Jammu & Kashmir Govt Presents Zero-Deficit Budget for
2012-13
Buoyed by huge increase in revenue following return of
"peace" in the state, the Jammu and Kashmir government
today presented a zero-deficit budget for 2012-13, with
emphasis on strengthening the backbone of its economy--
tourism and agriculture.
It also proposed multi-sectoral concessions like VAT,
service Tax and stamp duty exemptions but hiked tax on
cigarettes and liquor for additional resource
mobilisation.
Presenting a Rs 33,853 crore budget, its fourth in the current term, the Omar
Abdullah government also imposed tax on security and placement services, pandal
and shamiana services and annual maintenance contracts.
State Finance Minister Abdul Rahim Rather told reporters after presenting the
budget in J&K Assembly here that it aimed at serving the interest of the common
man.
"It is populist budget aimed at most of the sectors. Several concessions have
been given in various sectors from house wife to others as we have reaped better
state revenue due to peace in J&K", he said.
"The current financial year has been witness to the consolidation of peace and
order in our state, which increased the state's revenue from Rs 3,400 crore to
Rs 4,600 crore.
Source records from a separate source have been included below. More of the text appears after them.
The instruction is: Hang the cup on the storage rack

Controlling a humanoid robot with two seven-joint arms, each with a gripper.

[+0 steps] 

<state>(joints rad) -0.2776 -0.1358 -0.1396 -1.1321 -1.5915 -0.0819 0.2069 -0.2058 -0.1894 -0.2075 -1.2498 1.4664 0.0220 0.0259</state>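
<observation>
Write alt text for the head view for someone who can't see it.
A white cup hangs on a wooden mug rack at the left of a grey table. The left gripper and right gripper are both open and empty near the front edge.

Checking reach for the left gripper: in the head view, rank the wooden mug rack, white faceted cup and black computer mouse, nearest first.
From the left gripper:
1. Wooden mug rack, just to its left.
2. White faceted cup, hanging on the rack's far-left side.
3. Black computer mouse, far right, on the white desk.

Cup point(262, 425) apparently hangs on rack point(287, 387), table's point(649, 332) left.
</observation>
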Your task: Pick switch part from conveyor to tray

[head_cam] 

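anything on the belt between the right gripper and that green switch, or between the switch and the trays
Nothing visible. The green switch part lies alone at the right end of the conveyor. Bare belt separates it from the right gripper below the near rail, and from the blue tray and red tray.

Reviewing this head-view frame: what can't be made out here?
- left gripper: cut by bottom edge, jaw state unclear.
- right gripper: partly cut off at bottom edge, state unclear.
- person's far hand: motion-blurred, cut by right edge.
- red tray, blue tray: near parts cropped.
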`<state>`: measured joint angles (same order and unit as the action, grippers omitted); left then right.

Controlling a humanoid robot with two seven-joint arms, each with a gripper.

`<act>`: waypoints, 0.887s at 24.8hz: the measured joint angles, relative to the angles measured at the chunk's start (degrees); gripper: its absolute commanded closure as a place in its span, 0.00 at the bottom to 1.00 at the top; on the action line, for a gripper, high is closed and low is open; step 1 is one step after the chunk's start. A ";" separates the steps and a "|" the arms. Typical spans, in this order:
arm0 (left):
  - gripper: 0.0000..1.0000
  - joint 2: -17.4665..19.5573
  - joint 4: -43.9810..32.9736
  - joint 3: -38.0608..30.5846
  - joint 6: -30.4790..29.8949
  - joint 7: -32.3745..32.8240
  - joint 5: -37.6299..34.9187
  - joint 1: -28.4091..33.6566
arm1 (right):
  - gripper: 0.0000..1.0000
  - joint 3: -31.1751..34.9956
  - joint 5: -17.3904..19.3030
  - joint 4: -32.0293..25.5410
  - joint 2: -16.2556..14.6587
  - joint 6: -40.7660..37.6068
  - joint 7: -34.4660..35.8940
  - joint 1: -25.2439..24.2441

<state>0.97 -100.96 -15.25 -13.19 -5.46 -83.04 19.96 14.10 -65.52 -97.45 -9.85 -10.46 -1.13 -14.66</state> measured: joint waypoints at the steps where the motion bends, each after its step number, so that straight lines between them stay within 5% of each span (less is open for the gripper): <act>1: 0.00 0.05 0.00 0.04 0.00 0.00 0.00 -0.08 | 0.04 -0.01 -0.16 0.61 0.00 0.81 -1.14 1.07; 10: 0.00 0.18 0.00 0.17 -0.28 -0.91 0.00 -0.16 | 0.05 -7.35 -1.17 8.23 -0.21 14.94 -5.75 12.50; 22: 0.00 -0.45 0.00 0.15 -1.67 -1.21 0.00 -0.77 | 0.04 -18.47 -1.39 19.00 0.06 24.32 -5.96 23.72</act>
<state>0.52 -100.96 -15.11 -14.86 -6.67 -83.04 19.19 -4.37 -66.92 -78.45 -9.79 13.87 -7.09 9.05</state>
So, we want to share the dividends of peace with people in J&K
so that they get a feel of it", Rather said.
The number of tourists, who visited Kashmir Valley and Ladakh region and
pilgrims to Mata Vaishno Devi Shrine and Shri Amaranth yatra has surpassed all
the previous records, he said.
Rather said these numbers signify the growing confidence of the visitors in the
persistent efforts and capability of the government in restoring peace and
order.
The state has been presenting a zero-deficit budget for the last few years.
To give a further fillip to the tourist dependent state economy, the Jammu and
Kashmir government has provided several incentives in the budget for next
fiscal, Rather said.
He added these initiatives included the areas and locations qualifying for
incentives under Tourism Package.
It provided, among other things, for an outright 30 per cent capital investment
subsidy on fixed assets created by new investments subject to a maximum limit of
Rs 30 lakh.
In case of prestigious units investing Rs 25 crore or more, this subsidy limit
is proposed to be raised to Rs 1 crore, Rather said.
Displaying a "populist face", J&K Government also doled out tax concessions to
various sectors including extension of VAT exemption for food items for one more
year,
Tax concessions to industrial units was also extended further for one year.
Similarly, concessions and exemptions enjoyed by tourism sector will continue
for the next financial year as well, the minister said.
Other concessions included exemption of entry tax for Independent Power
Producers (IPPs) on import of all power generation and transmission equipment,
building material and construction equipment for the hydel projects.
The Jammu and Kashmir government also proposed exemption of value added tax
(VAT) on desktops, laptops, palmtops, computer peripherals like pen-drives, CDs,
memory cards, chips headphones, electronic diaries, computer cleaning kits and
other IT peripherals.
Stationery items like adhesive solutions, gum pastes, pencils, crayons,
highlighters, erasers sharpeners, pencil boxes are exempt from levy of VAT, he
said.
However to mobilise additional resources, J&K government proposed VAT on sales
of cigarettes and other related products at 30 percent from 25 per cent.
"Security and placement Services, pandal and Shamiana services, annual
maintenance contracts are also being brought under service tax net, he said.